In fact, our Shakespeare was one of those few who were ready to sacrifice themselves at critical moments. For a true friend or for the true side of history, it doesn't matter.

He did this many times, we often remembered his trips to Sarajevo, for the printing of the Monitor. The head was in the bag since the AB revolution turned his former service into a monster. They spread about it in the featurette that Monitor publishes even today, from the pen of the initiator Miško Perović...

Let's go back to Jevrem's return in 1999. I went to see him a day later and almost had a fight.
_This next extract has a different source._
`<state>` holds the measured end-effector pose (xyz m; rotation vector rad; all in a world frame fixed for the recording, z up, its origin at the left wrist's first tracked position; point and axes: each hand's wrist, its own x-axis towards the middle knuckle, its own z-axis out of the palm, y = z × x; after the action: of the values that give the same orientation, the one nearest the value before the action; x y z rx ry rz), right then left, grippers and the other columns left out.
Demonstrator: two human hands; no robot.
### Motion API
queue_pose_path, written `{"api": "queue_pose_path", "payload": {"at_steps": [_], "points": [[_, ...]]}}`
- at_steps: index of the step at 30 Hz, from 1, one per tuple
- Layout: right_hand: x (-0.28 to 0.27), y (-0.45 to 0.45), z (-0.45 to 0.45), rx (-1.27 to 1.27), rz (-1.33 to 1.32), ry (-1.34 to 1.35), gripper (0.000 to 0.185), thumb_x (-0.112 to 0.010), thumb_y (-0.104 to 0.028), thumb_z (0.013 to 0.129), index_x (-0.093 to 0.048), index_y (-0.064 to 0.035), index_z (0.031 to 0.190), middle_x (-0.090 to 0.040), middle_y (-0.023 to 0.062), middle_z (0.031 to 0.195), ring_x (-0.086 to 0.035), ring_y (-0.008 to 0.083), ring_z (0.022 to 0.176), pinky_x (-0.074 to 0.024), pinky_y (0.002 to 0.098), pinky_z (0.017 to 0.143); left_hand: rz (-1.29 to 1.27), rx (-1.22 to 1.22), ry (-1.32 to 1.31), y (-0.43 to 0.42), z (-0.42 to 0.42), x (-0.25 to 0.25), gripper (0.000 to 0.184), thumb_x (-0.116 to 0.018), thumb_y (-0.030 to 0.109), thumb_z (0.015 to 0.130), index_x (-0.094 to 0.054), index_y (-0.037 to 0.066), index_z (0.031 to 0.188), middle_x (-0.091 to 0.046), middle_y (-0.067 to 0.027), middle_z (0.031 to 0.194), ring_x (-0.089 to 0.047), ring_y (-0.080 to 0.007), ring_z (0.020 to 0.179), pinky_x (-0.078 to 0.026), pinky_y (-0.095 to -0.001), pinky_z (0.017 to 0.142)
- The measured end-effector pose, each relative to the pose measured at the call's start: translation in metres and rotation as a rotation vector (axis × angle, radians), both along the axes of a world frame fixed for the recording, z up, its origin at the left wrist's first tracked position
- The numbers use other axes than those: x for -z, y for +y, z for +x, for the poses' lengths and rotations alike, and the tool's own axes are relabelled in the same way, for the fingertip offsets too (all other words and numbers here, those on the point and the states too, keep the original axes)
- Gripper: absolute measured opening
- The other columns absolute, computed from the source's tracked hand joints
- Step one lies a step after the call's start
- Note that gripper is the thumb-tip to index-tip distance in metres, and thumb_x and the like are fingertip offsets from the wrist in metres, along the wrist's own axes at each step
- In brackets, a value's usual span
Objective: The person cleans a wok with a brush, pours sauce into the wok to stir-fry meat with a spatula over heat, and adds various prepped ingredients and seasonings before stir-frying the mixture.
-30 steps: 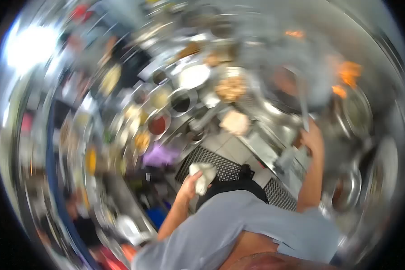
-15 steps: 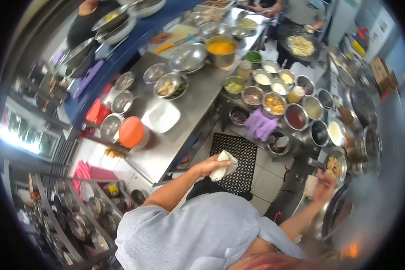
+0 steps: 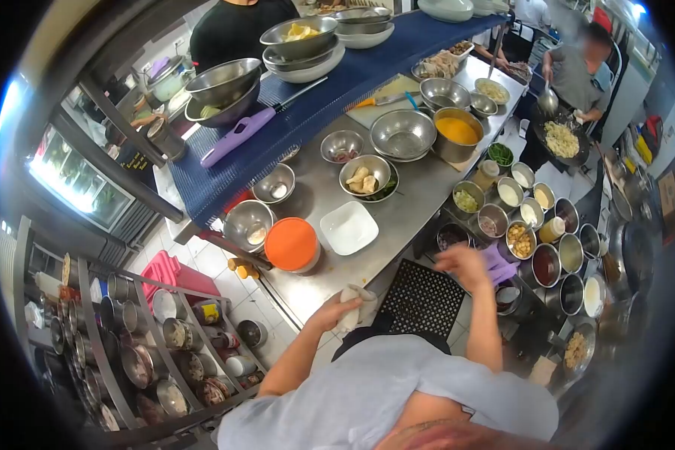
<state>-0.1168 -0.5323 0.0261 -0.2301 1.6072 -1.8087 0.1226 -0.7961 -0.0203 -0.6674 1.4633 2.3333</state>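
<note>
My left hand [image 3: 337, 310] is closed around a folded whitish cloth [image 3: 358, 307], in front of the steel table's near edge. My right hand [image 3: 463, 266] is raised over the floor gap between the table and the sauce counter. It is slightly blurred, its fingers are loosely apart, and I see nothing in it. Near it in the picture are a purple plastic bag [image 3: 496, 264] and a bowl of purplish pieces [image 3: 453, 237]. On the table close to my left side stand an orange-lidded tub [image 3: 292, 244] and a white square bowl [image 3: 349, 228].
Steel bowls [image 3: 402, 135] and a pot of orange liquid [image 3: 458, 132] stand along the table [image 3: 307, 206]. A blue-covered shelf [image 3: 277, 112] runs above it. Sauce pots [image 3: 546, 265] line the right counter. A co-worker [image 3: 581, 75] stirs a wok [image 3: 562, 142]. A black mat [image 3: 420, 300] covers the floor.
My right hand has come away from the stove side at the right and moved left and up. The view has turned toward the table. My left hand still holds the cloth.
</note>
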Motion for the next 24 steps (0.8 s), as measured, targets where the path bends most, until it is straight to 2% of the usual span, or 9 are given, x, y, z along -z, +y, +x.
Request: {"api": "queue_pose_path", "payload": {"at_steps": [3, 7, 9, 11, 15, 17, 19, 21, 24], "points": [[0.028, -0.054, 0.029, -1.07, 0.907, 0.969, 0.034, -0.06, -0.031, 0.086, -0.068, -0.0008, 0.1, -0.069, 0.0127, 0.096, -0.067, 0.0256, 0.084, -0.0518, 0.0377, 0.076, 0.113, -0.224, 0.013, -0.001, 0.009, 0.002, 0.059, -0.064, 0.027, 0.087, -0.039, -0.003, 0.131, -0.054, -0.0172, 0.122, -0.058, -0.027, 0.105, -0.052, -0.0421, 0.084], [0.081, -0.077, 0.069, -0.951, 0.312, 0.274, 0.044, -0.057, -0.039, 0.088, -0.061, -0.0055, 0.116, -0.068, 0.0146, 0.103, -0.064, 0.0312, 0.095, -0.0493, 0.0377, 0.084, 0.27, -0.655, 0.103, 0.008, 0.031, -0.002, 0.054, -0.054, 0.039, 0.089, -0.043, 0.003, 0.128, -0.052, -0.019, 0.123, -0.057, -0.0346, 0.103, -0.053, -0.0475, 0.073], [0.091, -0.07, 0.067, -1.075, 0.353, 0.421, 0.045, -0.056, -0.04, 0.088, -0.06, -0.0053, 0.118, -0.067, 0.0149, 0.104, -0.064, 0.0305, 0.097, -0.049, 0.0372, 0.085, 0.244, -0.771, 0.096, 0.004, 0.039, 0.001, 0.054, -0.051, 0.044, 0.09, -0.045, 0.005, 0.126, -0.053, -0.0188, 0.12, -0.058, -0.0349, 0.098, -0.053, -0.0468, 0.069], [0.103, -0.056, 0.058, -1.201, 0.401, 0.58, 0.046, -0.056, -0.04, 0.089, -0.059, -0.0051, 0.119, -0.067, 0.0153, 0.104, -0.063, 0.0297, 0.099, -0.0486, 0.0367, 0.086, 0.803, -0.635, 0.751, -0.009, 0.039, 0.007, 0.054, -0.049, 0.05, 0.088, -0.048, 0.007, 0.121, -0.055, -0.0162, 0.11, -0.056, -0.0296, 0.085, -0.05, -0.0409, 0.059], [0.088, -0.017, 0.014, -1.324, 0.672, 0.551, 0.045, -0.055, -0.04, 0.089, -0.06, -0.0051, 0.117, -0.066, 0.016, 0.107, -0.062, 0.0322, 0.1, -0.0479, 0.0389, 0.086, 0.768, -0.558, 0.891, 0.011, 0.013, 0.011, 0.049, -0.05, 0.045, 0.087, -0.051, 0.007, 0.118, -0.057, -0.0132, 0.098, -0.055, -0.0262, 0.076, -0.05, -0.0398, 0.059], [0.114, 0.008, -0.019, -1.278, 0.529, 0.794, 0.044, -0.055, -0.04, 0.089, -0.06, -0.0068, 0.117, -0.066, 0.0149, 0.106, -0.062, 0.0335, 0.098, -0.0479, 0.0403, 0.086, -0.39, -0.68, 0.051, 0.039, -0.024, 0.028, 0.051, -0.049, 0.045, 0.086, -0.051, 0.004, 0.116, -0.057, -0.0128, 0.096, -0.057, -0.0265, 0.078, -0.051, -0.0412, 0.063], [0.097, 0.038, -0.042, -1.236, 0.535, 0.76, 0.043, -0.054, -0.041, 0.089, -0.061, -0.0087, 0.117, -0.066, 0.0148, 0.106, -0.062, 0.0334, 0.098, -0.0479, 0.0404, 0.085, -0.399, -0.689, 0.168, 0.094, -0.068, -0.002, 0.051, -0.053, 0.045, 0.084, -0.052, 0.002, 0.111, -0.057, -0.013, 0.096, -0.058, -0.0261, 0.081, -0.052, -0.0425, 0.068], [0.09, 0.07, -0.07, -1.086, 0.422, 0.771, 0.043, -0.054, -0.04, 0.089, -0.061, -0.0091, 0.117, -0.067, 0.0147, 0.105, -0.063, 0.032, 0.095, -0.0485, 0.0397, 0.083, 0.487, -0.669, 0.905, 0.111, -0.101, 0.002, 0.049, -0.059, 0.046, 0.081, -0.053, 0.005, 0.106, -0.057, -0.0135, 0.098, -0.058, -0.026, 0.081, -0.051, -0.0425, 0.069], [0.067, 0.112, -0.096, -1.013, 0.569, 0.618, 0.042, -0.054, -0.04, 0.088, -0.063, -0.0092, 0.115, -0.066, 0.0157, 0.107, -0.061, 0.0328, 0.102, -0.0467, 0.04, 0.089, 0.697, -0.351, 0.95, 0.13, -0.153, -0.035, 0.048, -0.063, 0.048, 0.078, -0.053, 0.009, 0.104, -0.056, -0.0121, 0.097, -0.057, -0.0292, 0.082, -0.051, -0.0418, 0.067]]}}
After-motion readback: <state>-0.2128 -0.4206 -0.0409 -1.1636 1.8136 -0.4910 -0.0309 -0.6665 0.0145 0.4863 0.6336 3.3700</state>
How can he reconcile with those who drove him into exile...

I quoted to him all the words of Milo Đukanović that I could remember, including the one that "every smart Montenegrin and every honest man in this country mentions with contempt the name of the traitor Jevrem Brković who betrayed his people out of personal vanity"...

He explained to me that there is no independent Montenegro without those who are with Đukanović, that we have to reconcile with them...

I continued this argument many more times and gave up only when the government reciprocated Jevrem Brković for all his support for Montenegro and its independence. His beating and murder of his young driver and friend Srdjan...

But about that another time...

PS Jevrem also knew how to exchange harsh words with Novak Kilibard. He was in conflict with him even before the war, after advocating for the demolition of Njegoš's mausoleum. That's why he scheduled a duel for him at Ivan's Korits, chose his second-in-command, left the choice of weapons to him... And completed everything in typical Jewish fashion, sending him a small package containing a woman's rasha.

Almost a decade later, it occurred to Kilibard to meet the sender. He was also part of the regime back then, but that didn't stop him from addressing his angry opponent as Mr. Professor:

- Two hundred begs on 'Ercegovina / two hundred begs three hundred alajbegs / but when the begs came to Ljubović / there were no begs...

Bonus video:

(Opinions and views published in the "Columns" section are not necessarily the views of the "Vijesti" editorial office.)